A full employment policy is a generalized monetary and fiscal policy designed to ensure the economy operating at maximal employment; or the natural rate of unemployment. Government works programs create jobs just as any other projects create jobs. But a full employment package also means expansion in the money supply, interest rates that are not inflation-targeted, and deficit spending. Full employment has always been a goal of left-wing governments throughout history from Truman's Fair Deal to the British Labour party in the 1960s and 70s. They have always been opposed or at least not really supported by conservatives. The conservatives won some points in the late 70s and early 80s when there was a huge trade-off between employment and inflation due to economic restructuring. But Reagan generally tolerated very high unemployment rates compared to what was being advocated by Democrats. The reason this isn't such a huge issue now may be because the trade-off with inflation is not so clear.

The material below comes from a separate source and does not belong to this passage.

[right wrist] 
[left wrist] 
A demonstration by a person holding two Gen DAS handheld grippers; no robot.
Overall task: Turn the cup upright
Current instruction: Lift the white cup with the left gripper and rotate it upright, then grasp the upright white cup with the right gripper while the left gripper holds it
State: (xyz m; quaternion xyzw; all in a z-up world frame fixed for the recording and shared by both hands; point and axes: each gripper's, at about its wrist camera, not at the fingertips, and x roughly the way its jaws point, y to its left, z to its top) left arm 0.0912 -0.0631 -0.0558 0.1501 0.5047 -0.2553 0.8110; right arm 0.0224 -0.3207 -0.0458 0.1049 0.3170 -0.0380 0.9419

My understanding of conservatism as anti-ideological comes from Russell Kirk, author of the Politics of Prudence and one-time partner of William Buckley.
"Conservatism is not a fixed and immutable body of dogma, and conservatives inherit from Burke a talent for re-expressing their convictions to fit the time... As H. Stuart Hughes wrote more than thirty years ago, 'Conservatism is the negation of ideology.' Because any ideology-that is, a theory of fanatic politics promising the terrestrial paradise-is illusory, eventually the consequences of the ideology are perceived by most people to be ruinous; and then, God willing, a healthy reaction occurs."